- Work order: Please return, with no alterations, the lines below from the very first through the one that contains "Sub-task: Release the".
########################################
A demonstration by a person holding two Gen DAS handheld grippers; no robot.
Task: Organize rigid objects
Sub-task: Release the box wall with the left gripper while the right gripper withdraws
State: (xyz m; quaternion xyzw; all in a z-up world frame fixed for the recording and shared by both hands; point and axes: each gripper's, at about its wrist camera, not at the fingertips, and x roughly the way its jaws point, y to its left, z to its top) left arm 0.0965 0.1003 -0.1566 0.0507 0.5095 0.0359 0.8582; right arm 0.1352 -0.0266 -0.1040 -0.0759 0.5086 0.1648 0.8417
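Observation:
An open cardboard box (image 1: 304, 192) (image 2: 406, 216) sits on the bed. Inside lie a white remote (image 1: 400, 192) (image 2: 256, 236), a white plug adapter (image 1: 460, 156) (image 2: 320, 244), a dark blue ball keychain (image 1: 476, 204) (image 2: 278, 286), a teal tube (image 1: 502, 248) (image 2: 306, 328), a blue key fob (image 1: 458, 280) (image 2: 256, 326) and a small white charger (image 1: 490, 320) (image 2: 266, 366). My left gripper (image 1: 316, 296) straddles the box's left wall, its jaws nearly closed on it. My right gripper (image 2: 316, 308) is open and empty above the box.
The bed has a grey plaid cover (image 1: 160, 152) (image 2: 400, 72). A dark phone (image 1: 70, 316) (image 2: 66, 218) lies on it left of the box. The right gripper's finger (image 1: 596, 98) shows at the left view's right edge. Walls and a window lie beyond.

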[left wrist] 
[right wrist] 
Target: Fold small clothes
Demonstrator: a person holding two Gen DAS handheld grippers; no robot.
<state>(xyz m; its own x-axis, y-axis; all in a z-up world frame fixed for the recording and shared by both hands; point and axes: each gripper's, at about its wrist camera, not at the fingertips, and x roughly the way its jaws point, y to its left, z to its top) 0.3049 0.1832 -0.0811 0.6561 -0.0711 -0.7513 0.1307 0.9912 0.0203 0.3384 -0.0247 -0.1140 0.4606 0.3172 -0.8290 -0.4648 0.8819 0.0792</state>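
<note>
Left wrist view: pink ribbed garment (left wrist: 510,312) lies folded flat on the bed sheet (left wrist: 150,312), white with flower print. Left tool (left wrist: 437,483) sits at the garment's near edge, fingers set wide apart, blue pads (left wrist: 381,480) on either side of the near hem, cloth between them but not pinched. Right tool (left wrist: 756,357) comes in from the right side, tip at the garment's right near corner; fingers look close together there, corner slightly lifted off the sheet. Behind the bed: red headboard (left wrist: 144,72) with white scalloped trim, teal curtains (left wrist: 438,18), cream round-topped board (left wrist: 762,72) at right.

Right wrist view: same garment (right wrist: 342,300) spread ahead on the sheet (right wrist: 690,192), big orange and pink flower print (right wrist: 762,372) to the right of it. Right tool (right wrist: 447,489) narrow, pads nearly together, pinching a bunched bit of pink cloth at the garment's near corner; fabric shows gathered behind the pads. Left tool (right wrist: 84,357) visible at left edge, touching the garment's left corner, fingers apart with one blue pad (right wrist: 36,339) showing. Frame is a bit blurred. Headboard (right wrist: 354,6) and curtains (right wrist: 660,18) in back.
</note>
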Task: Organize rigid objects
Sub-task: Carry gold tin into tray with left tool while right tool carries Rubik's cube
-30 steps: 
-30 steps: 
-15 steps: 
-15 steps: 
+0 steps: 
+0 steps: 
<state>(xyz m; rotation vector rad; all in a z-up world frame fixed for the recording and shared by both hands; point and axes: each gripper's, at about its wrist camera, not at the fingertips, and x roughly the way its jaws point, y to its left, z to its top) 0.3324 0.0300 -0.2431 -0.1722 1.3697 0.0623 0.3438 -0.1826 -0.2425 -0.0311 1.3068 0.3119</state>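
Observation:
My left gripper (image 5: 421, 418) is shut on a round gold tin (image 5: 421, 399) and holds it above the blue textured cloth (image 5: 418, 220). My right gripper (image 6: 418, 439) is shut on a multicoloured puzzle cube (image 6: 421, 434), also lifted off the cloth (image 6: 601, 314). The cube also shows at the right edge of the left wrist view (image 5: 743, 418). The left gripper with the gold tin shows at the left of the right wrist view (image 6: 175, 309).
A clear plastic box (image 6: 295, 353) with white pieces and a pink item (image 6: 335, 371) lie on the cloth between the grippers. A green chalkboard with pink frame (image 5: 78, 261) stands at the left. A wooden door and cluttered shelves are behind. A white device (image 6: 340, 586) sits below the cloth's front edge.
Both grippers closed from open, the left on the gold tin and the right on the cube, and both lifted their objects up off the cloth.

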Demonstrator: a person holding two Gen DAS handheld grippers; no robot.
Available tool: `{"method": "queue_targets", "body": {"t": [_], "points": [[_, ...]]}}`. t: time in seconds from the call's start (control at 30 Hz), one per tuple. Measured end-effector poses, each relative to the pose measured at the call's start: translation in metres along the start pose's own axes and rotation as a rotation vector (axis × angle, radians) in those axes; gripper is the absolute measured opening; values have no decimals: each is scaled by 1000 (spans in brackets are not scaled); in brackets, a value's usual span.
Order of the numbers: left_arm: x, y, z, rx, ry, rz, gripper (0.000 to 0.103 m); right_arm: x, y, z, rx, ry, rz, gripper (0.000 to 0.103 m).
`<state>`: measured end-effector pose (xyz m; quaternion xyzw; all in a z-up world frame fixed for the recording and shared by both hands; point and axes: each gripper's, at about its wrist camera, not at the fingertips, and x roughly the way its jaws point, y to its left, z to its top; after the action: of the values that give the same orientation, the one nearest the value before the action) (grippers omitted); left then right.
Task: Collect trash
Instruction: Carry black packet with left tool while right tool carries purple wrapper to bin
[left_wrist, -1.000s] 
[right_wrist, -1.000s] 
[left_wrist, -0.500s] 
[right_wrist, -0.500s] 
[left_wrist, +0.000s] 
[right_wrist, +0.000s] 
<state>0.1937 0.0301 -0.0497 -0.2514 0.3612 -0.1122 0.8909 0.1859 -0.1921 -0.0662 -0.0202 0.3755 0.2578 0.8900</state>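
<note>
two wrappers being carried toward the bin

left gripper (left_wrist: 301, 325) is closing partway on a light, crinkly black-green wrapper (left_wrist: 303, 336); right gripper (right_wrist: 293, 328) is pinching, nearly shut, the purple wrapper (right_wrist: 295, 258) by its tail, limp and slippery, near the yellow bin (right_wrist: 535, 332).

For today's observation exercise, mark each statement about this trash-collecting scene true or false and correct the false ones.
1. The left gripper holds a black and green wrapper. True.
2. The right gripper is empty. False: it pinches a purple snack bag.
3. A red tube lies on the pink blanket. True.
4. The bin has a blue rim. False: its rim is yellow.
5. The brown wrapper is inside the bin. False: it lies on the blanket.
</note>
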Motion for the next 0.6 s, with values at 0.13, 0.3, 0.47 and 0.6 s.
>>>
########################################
- Written answer:
A demonstration by a person holding two Gen DAS handheld grippers; no robot.
Task: Organize rigid objects
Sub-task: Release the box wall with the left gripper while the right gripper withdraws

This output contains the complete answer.